Easy and Efficient XML Processing: Upgrade to JAXP 1.3 - Part 2  
 

(Post 27/06/2006) Before we look at this approach, let's look at how we have been doing schema validation using the schema properties that were defined in JAXP 1.2...

Figure 2. Set Compiled Schema on DocumentBuilder/SAXParserFactory

Validate XML Using Compiled Schema

Before we look at this approach, let's look at how we have been doing schema validation using the schema properties that were defined in JAXP 1.2:

http://java.sun.com/xml/properties/jaxp/schemaLanguage
http://java.sun.com/xml/properties/jaxp/schemaSource

 Here is an example showing how these two properties are used in JAXP 1.3:

SAXParserFactory spf = SAXParserFactory.newInstance();
spf.setNamespace(true); 
spf.setValidating(true); 
SAXParser sp = spf.newSAXParser();
sp.setProperty("http://java.sun.com/xml/properties/jaxp/schemaLanguage",
"http://www.w3.org/2001/XMLSchema"); 
sp.setProperty("http://java.sun.com/xml/properties/jaxp/schemaSource",
"mySchema.xsd") ; 
sp.parse(<XML Document>, <ContentHandler);

 The user sets the schemaLanguage and/or the schemaSource property on SAXParser and sets the validation to true. Generally, a business application defines a set of schemas containing the business rules against which XML documents must be validated. To accomplish this, an application sets the schema using the schemaSource property or relies on the xsi:schemaLocation attribute in the instance document to specify the schema location(s).

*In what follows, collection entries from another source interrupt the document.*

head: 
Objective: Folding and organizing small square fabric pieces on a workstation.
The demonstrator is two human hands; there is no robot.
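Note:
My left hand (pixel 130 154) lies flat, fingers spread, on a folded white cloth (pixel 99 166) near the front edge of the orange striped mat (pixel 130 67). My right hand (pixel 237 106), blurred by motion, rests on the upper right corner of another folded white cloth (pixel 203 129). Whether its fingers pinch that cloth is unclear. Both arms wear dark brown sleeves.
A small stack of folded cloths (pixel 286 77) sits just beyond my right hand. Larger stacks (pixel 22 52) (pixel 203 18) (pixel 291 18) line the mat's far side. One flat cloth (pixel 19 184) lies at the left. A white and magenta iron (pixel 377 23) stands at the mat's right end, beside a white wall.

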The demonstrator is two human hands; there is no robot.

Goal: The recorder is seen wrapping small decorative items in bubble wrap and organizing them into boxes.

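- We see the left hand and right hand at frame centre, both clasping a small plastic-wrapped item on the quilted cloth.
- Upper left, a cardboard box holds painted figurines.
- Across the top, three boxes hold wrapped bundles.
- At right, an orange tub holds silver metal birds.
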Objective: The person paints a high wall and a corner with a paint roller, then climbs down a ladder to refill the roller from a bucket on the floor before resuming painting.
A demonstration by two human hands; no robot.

This approach works well, but there is a tremendous performance penalty: The specified schemas are loaded again and again for every XML document that needs to be validated! However, with the new Validation APIs, an application needs to parse a set of schemas only once. See Figure 2.

After the Compile Schema step, do the following.

SAXParserFactory spf = SAXParserFactory.newInstance();
spf.setSchema(schema);
SAXParser saxParser = spf.newSAXParser();
saxParser.parse(new File("instance.xml"), myHandler);

 Just set the Schema instance on the factory and you are done. There is no need to set the validation to true and no need to set the schemaLanguage or schemaSource property. Validation of XML documents is done against the compiled schema set on the factory. You will be amazed by the performance gain using this approach. Try it yourself.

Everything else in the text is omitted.